- _TASK TO CARRY OUT_: Filter out all lines without the word "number" from the data below, please, and copy the rest.

- _DATA_:
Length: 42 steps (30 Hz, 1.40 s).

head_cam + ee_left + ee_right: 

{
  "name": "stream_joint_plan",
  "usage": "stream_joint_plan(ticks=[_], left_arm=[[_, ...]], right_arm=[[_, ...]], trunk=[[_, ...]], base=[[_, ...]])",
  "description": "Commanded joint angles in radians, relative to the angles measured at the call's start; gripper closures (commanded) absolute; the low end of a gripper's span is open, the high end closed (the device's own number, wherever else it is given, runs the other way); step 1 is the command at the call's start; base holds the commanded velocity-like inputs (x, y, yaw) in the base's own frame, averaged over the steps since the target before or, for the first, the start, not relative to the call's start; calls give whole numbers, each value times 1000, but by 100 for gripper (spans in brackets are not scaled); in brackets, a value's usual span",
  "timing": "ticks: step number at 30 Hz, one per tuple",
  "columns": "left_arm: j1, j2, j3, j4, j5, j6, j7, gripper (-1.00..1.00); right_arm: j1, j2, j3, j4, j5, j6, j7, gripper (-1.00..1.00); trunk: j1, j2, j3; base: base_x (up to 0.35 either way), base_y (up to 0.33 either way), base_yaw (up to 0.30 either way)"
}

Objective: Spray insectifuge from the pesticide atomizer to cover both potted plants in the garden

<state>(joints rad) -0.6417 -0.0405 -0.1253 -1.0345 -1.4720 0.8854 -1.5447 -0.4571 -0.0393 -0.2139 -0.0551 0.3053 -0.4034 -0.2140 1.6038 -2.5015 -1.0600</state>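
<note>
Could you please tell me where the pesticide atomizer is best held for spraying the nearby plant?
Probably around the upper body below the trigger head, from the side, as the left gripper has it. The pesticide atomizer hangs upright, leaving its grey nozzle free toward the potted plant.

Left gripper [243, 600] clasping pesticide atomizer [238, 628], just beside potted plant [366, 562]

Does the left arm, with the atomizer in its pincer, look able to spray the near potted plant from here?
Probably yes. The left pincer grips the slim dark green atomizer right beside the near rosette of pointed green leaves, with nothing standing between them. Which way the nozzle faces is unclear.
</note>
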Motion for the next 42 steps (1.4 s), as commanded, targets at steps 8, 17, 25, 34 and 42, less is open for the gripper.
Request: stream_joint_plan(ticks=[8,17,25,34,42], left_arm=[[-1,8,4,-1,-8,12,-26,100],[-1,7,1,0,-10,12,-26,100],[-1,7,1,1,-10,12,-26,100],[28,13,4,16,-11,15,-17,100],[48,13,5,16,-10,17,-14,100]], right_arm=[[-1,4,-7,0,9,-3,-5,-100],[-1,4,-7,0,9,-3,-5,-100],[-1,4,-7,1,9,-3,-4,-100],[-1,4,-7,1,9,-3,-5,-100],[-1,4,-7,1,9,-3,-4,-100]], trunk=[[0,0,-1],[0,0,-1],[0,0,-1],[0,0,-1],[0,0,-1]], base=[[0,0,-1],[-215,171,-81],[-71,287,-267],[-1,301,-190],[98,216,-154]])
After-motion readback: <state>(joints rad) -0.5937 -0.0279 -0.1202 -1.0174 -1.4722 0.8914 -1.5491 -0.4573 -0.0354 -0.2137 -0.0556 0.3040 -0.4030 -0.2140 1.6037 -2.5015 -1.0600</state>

- _FINISHED EXERCISE_:
  "description": "Commanded joint angles in radians, relative to the angles measured at the call's start; gripper closures (commanded) absolute; the low end of a gripper's span is open, the high end closed (the device's own number, wherever else it is given, runs the other way); step 1 is the command at the call's start; base holds the commanded velocity-like inputs (x, y, yaw) in the base's own frame, averaged over the steps since the target before or, for the first, the start, not relative to the call's start; calls give whole numbers, each value times 1000, but by 100 for gripper (spans in brackets are not scaled); in brackets, a value's usual span",
  "timing": "ticks: step number at 30 Hz, one per tuple",

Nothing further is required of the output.